▸ Your goal
Return, unaltered, every line from the beginning of the material below up to and including the one with "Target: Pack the".

▸ Material for this task
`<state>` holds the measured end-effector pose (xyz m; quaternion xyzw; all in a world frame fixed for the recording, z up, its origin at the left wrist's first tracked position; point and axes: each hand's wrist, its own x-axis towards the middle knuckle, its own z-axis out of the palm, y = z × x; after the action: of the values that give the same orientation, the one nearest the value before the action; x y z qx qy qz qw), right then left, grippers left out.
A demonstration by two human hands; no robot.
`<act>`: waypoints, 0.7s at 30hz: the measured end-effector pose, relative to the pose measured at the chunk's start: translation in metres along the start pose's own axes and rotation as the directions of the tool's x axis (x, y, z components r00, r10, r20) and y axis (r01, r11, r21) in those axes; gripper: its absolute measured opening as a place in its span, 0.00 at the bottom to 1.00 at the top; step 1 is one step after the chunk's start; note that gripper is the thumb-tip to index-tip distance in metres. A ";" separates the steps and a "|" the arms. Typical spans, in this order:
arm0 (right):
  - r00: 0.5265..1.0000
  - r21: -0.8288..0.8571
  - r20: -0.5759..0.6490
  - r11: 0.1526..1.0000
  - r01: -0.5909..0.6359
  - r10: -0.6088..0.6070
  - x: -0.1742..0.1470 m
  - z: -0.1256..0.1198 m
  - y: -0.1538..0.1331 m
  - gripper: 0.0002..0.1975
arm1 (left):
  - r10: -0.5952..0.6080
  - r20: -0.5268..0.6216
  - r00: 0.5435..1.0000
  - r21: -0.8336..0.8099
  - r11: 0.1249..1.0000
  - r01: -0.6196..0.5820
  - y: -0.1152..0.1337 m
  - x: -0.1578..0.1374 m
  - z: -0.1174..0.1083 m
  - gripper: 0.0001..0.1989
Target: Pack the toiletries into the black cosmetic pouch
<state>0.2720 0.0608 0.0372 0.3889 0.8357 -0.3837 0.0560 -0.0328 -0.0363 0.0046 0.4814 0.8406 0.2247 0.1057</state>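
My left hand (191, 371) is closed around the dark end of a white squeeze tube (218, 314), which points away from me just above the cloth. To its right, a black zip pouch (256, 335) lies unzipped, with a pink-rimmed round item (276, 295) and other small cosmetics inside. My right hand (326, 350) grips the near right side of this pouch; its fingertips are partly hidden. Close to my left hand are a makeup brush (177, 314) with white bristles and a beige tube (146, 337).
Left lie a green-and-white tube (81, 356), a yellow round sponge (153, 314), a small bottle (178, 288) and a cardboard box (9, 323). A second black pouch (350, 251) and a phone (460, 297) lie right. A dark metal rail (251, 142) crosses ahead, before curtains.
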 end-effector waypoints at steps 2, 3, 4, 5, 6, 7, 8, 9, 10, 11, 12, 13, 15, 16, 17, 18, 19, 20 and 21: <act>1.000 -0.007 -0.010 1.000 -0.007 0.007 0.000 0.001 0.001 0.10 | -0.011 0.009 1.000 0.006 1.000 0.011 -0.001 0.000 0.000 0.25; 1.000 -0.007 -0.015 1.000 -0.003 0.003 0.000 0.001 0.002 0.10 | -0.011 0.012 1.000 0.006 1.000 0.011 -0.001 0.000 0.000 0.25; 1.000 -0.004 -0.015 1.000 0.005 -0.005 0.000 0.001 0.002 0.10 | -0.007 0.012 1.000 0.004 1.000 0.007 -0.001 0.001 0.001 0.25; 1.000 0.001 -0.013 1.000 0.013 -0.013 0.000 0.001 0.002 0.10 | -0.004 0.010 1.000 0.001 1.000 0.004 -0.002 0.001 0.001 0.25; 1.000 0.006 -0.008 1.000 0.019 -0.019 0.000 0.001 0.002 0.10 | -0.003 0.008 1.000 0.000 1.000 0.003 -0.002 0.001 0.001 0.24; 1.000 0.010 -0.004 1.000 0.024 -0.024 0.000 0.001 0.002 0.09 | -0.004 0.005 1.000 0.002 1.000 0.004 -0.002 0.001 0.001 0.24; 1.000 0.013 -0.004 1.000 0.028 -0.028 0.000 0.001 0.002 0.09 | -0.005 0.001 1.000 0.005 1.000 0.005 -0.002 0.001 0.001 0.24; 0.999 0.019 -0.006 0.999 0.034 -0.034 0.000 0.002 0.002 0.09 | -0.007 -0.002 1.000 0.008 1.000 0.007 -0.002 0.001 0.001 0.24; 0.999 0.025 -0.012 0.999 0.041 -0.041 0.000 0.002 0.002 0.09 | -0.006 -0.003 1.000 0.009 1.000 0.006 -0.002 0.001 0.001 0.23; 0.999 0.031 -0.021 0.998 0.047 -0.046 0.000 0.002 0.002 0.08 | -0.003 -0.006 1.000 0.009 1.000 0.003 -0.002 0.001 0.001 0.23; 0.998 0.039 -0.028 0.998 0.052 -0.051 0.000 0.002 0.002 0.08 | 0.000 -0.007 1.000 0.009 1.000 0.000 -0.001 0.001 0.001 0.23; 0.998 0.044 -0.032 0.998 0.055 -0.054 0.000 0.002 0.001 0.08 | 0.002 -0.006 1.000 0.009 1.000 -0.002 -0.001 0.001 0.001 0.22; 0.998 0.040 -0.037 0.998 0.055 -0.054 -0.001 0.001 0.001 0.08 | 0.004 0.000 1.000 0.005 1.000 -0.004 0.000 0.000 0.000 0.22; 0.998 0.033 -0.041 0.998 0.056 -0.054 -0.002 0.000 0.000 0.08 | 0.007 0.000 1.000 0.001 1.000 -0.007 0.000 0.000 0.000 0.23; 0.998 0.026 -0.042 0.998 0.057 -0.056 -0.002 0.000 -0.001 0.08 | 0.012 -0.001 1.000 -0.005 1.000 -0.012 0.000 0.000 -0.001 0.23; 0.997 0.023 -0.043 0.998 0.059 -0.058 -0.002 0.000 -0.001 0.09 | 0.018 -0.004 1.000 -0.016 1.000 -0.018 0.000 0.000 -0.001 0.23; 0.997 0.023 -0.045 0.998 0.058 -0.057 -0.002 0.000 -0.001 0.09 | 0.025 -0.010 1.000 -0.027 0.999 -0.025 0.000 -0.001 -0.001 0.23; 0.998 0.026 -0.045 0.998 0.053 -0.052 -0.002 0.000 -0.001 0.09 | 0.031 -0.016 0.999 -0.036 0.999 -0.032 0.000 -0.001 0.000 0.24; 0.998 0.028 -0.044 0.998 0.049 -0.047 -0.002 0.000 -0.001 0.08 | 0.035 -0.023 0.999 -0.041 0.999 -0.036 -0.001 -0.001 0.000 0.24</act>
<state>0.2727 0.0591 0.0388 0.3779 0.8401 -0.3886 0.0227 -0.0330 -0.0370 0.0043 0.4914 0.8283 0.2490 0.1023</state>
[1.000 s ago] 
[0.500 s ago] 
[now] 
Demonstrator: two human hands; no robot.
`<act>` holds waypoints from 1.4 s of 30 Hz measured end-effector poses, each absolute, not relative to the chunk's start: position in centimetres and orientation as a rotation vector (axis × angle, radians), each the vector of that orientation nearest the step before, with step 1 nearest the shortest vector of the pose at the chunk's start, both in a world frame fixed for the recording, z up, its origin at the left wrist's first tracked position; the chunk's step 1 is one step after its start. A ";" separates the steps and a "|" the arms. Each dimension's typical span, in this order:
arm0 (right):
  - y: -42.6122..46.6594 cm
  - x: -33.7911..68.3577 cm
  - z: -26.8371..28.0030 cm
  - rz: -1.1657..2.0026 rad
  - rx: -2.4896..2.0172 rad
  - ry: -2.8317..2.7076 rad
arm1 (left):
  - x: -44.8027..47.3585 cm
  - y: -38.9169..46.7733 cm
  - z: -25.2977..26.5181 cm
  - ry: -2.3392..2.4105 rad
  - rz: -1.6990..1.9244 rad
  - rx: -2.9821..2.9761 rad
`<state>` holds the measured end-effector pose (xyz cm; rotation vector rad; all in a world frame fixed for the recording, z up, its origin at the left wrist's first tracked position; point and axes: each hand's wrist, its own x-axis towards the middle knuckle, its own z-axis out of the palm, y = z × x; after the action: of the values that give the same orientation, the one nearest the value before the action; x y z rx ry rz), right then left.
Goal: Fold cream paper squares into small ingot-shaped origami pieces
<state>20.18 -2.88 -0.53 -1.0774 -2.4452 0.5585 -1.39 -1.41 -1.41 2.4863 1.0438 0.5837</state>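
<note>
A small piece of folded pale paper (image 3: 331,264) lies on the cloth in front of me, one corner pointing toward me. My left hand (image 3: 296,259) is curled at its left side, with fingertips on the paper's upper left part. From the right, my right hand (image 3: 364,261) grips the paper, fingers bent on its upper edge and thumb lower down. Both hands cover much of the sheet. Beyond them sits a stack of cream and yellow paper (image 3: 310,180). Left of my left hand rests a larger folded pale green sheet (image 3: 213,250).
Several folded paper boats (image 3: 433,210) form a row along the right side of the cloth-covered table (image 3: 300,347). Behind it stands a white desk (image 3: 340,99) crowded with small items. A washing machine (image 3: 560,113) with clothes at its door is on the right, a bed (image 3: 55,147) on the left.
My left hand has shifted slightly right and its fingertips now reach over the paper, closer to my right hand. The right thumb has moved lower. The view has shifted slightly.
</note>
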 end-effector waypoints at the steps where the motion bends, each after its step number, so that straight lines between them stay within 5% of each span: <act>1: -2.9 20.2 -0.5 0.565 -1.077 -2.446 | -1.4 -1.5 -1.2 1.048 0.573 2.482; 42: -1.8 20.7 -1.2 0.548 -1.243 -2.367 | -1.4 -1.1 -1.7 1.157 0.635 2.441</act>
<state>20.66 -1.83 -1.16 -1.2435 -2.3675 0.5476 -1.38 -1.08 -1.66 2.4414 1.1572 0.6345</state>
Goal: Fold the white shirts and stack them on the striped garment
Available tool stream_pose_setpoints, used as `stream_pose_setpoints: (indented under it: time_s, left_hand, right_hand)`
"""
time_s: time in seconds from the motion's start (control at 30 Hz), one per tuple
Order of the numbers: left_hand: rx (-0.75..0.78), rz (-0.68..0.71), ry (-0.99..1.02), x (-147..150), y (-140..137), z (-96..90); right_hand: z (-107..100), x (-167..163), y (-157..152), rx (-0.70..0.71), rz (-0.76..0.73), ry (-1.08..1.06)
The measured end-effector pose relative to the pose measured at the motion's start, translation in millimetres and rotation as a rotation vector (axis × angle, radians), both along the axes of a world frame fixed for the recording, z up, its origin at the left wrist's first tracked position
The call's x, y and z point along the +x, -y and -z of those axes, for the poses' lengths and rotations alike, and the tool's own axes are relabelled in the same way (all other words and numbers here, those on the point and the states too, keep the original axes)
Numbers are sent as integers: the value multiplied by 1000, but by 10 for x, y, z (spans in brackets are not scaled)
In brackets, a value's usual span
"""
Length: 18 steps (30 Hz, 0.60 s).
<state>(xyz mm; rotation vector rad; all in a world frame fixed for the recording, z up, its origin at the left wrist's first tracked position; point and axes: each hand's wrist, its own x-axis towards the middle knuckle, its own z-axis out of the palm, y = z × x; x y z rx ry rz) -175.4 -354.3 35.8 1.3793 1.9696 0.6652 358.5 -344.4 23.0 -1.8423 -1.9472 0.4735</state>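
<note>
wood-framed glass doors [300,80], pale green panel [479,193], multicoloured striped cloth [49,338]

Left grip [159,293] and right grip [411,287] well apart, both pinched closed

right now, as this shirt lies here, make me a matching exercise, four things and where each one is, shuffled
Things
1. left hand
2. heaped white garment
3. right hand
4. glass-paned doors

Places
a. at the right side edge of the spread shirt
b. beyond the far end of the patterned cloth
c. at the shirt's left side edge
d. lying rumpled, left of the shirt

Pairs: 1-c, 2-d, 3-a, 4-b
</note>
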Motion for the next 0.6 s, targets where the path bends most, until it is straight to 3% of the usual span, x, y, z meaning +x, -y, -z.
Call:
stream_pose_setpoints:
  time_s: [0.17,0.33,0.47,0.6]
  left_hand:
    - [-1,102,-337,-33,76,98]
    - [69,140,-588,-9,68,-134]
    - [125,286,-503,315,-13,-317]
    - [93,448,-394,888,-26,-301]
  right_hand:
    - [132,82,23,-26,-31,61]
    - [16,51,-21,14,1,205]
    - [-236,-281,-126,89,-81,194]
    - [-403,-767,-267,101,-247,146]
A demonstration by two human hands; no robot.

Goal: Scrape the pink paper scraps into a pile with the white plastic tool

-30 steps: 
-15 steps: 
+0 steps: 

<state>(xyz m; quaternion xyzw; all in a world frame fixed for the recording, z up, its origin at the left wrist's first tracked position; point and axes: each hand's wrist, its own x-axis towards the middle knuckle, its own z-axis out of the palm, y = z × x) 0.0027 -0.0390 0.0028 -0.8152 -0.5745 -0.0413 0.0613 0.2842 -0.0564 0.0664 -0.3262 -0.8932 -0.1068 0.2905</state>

▸ Task output
`<state>` holds the measured end-effector pose (xyz m; quaternion xyzw; all in a world frame fixed for the recording, z up, its origin at the left wrist's first tracked position; point and axes: each hand's wrist, its own x-axis towards the middle knuckle, its own z-axis out of the palm, y = z × x; after the action: of the values that give the same orientation, the one nearest the value before the action; x y z qx qy qz qw), right then left, grippers left out.
A demonstration by two human hands; no robot.
`<act>`: waypoints, 0.7s at 30hz: the measured end-effector pose, relative to the pose measured at the chunk's start: translation in metres along the start pose's own axes and rotation as the directions of the tool's x axis (x, y, z components r00, r10, r20) and y axis (r01, r11, r21) in those axes; gripper: its absolute measured opening as a place in its span, 0.00 at the bottom to 1.00 at the top; step 1 is one step after the chunk's start; note that gripper is the thumb-tip to index-tip distance in metres. A ";" separates the steps and a "|" the arms. Typical spans, in this order:
arm0 (right):
  - r00: 0.5265..1.0000
  - r21: -0.8288..0.8571
  - r20: -0.5759..0.6490
  - r11: 0.1526..1.0000
  - r01: -0.5909..0.6359
  - r10: -0.6088..0.6070
  - x: -0.1742..0.1470 m
  - z: -0.1256..0.1198 m
  - y: -0.1538..0.1331 m
  - gripper: 0.0002..0.1975
arm1 (left):
  - r10: -0.5952..0.6080
  - r20: -0.5268..0.6216
  - r00: 0.5435..1.0000
  - r21: -0.8336..0.8099
  - r11: 0.1249..1.0000
  - r01: -0.6196..0.5820
  - y: -0.1152..0.1337 m
  - x: -0.1578..0.1374 m
  - z: -0.1174..0.1083 m
  - gripper: 0.0001..0.1989
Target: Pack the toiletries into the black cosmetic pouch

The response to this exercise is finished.